The Blue Mile (13 page)

Read The Blue Mile Online

Authors: Kim Kelly

Cassie sniffs – horribly, like a guttersnipe – and lights up a cigarette, or tries to. I can't believe this show I'm seeing now. Her hand is shaking as she strikes the lighter again: is she drunk?

She gets it lit and she puffs and prattles: ‘I've been meaning to pop into the shop – Min is thrilled to the gills with what you've done. Was – ha, did. You know what I mean. Anyway, Palgrave says you're a tough nut. Thanks for that, always good to know who your friends are. Poor Min, though. Don't believe a word about Samuels going belly-up – that's just for them to lose a few shareholders, get the price down before they do some merger thing with their other company. You know what I mean. Poor bugger, our dear Min. Bryden's ditched her.'

‘Awful.' Poor Min indeed, and Allison Palgrave was sent to test me? Somehow, that's the most disgusting thing these girls have ever done to me. But for the first time ever, finally, and at last, I feel superior, in many more ways than sartorially. I am a lady, actually, rightful title or not. I smile, steel in my spine, and speak to her ill-chosen flouncery: ‘Truly awful. But yes, Cassie, yes, you must pop into the salon one day.'

She over-giggles, ‘Oh yeah-o, I'll say,' then she snorts, and I'm altogether unsure now what a Ladies College education might've done for her. She's behaving like a flapper on some lunacy-inducing drug. Perhaps she is. Who are you, Cassie Fortescue?
No one,
says Coco.
Only a stranger on the road – the road to Paris
.
The road to you.

A breathy laugh escapes me: ‘Toodles.' And I'm past her. Easy as that, a little ladies room revelation, to hold my fears up to the light: and then go past them. I am past them. Cassie Fortescue is no one. A phantom fear. A puff of smoke. She disappears.

I go back down the hall and into the Jazz Room where the smells are just smells somehow now too, the smell of people. Just people, having fun, all singing a song with that Arthur Spence ringleading them, a risqué burlesque. ‘Ta-ra-ra boom de ay! Ta-ra-ra boom de ay!' they chorus and clap in time. All of the lewd jokes go over my head, but I know some of the words, and I don't know where from: ‘Though fond of fun I'm never rude. Though not too bad I'm not too good.' And I start laughing with the crowd, finally, at last. ‘A queen of swell society as freely gay as gay can be . . .' They roar at that and I stand at the back of the room and I laugh: loud and freely. Not quite gay; but it's not so bad.

It's five past nine now and there's no hold on the liquor either. One rule for the rich and one rule for the poor; I know the contradiction well, but I've never seen it demonstrated quite so flagrantly as this before. I clap along with the next song too, but as I do I fancy I see Eoghan O'Keenan again, shoulderline on the edge of the empty dancefloor in that white tux, and I dismiss him as quickly again: there will be no white tuxedos this side of the stage in the Merrick any more than there'll be a liquor raid. No riffraff in this place, private club, members only, do what you like here and do it till dawn. For a price.

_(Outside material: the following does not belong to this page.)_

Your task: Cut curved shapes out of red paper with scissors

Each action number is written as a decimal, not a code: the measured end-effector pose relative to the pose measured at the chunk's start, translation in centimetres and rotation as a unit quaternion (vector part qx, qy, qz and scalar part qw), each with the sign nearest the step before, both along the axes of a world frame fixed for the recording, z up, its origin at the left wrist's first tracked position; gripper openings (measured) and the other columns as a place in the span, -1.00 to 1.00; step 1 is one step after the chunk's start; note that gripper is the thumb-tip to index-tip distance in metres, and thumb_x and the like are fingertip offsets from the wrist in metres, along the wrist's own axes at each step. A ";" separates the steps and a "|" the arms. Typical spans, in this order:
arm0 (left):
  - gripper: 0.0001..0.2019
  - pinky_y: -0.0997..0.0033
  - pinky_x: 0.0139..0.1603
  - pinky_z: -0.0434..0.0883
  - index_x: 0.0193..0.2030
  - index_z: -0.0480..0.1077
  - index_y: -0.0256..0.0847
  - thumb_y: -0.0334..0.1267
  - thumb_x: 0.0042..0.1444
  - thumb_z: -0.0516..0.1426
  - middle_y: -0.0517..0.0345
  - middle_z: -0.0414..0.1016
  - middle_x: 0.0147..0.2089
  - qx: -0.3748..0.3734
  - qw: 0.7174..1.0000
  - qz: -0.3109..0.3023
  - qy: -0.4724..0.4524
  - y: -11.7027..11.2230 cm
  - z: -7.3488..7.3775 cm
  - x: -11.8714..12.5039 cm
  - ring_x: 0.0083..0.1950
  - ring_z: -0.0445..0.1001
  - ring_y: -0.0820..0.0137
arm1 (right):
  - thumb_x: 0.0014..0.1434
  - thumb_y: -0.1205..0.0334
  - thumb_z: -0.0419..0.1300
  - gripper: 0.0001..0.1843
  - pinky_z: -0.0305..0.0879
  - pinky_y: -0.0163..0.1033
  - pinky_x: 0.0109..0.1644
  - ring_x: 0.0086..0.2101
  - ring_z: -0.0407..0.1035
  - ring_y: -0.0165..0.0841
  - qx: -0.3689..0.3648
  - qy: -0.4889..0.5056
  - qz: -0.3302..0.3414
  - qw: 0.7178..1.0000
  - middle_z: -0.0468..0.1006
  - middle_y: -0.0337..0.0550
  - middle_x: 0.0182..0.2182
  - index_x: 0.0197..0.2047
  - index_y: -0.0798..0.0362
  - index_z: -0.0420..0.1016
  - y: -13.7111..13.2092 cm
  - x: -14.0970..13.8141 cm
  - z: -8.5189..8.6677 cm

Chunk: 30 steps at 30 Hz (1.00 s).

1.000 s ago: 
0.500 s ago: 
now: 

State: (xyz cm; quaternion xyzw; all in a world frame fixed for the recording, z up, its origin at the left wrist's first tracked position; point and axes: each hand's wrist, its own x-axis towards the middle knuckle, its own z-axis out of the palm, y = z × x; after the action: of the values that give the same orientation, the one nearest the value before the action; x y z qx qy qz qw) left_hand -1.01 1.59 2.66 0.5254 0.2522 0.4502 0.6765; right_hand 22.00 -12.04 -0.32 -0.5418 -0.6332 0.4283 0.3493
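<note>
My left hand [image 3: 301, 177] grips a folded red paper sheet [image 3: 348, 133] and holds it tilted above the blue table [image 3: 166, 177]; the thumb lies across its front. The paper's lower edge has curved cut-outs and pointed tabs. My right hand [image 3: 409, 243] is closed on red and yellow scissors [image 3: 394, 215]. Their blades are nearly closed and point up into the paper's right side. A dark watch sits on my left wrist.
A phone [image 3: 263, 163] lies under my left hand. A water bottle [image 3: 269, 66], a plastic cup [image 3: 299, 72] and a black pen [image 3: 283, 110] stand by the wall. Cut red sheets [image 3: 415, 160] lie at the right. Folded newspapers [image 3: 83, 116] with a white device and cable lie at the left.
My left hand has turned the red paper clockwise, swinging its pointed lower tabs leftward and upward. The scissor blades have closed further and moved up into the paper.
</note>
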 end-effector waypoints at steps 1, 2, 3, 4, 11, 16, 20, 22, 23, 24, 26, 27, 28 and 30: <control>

There's a round of applause, a shuffling of chairs, a clarinet soars up through the thick smoky air. Mother and Bart Harley stand to take the floor. To ‘Blue Heaven'. Of course: well, it is the song of the year, after all. I laugh again, to myself, as I watch them step into a foxtrot. And I see that Bart Harley is not a fabulous dancer: stiff-gaited and a little hesitant on his feet, he is, but then no one's perfect, are they?

And Warwick Bloxom is beside me as the tempo changes again: ‘Miss Greene, would you care to dance?'

Yo

‘
T
here's a bit of dry rot at the back of the kitchen here.' Mr Adams is showing me a hole in the floor Ag could hide in if she had to, but I'm not bothered about it. The place is still a palace to me. A stone cottage of three rooms, a bed, a sofa and a kitchen, all older and damper and colder than anything in the Neighbourhood, and it's nothing less than perfect. It's got the gas on for light, and a good-looking fuel stove in the hearth here – a proper range type of stove.

‘You can fix that up and I wouldn't raise the rent on you,' the landlord, a Mr Sturgess, says of the hole in the floor. ‘It's a permanent tenant I want, one who'll pay the rent – and on time.'

‘That's me,' I say. I'll pay the rent on time. I almost always have. I'll fix the hole in the floor too, though I know as much about that sort of thing as I do cricket. I'm pretty sure I'm being told I'm expected to fix it.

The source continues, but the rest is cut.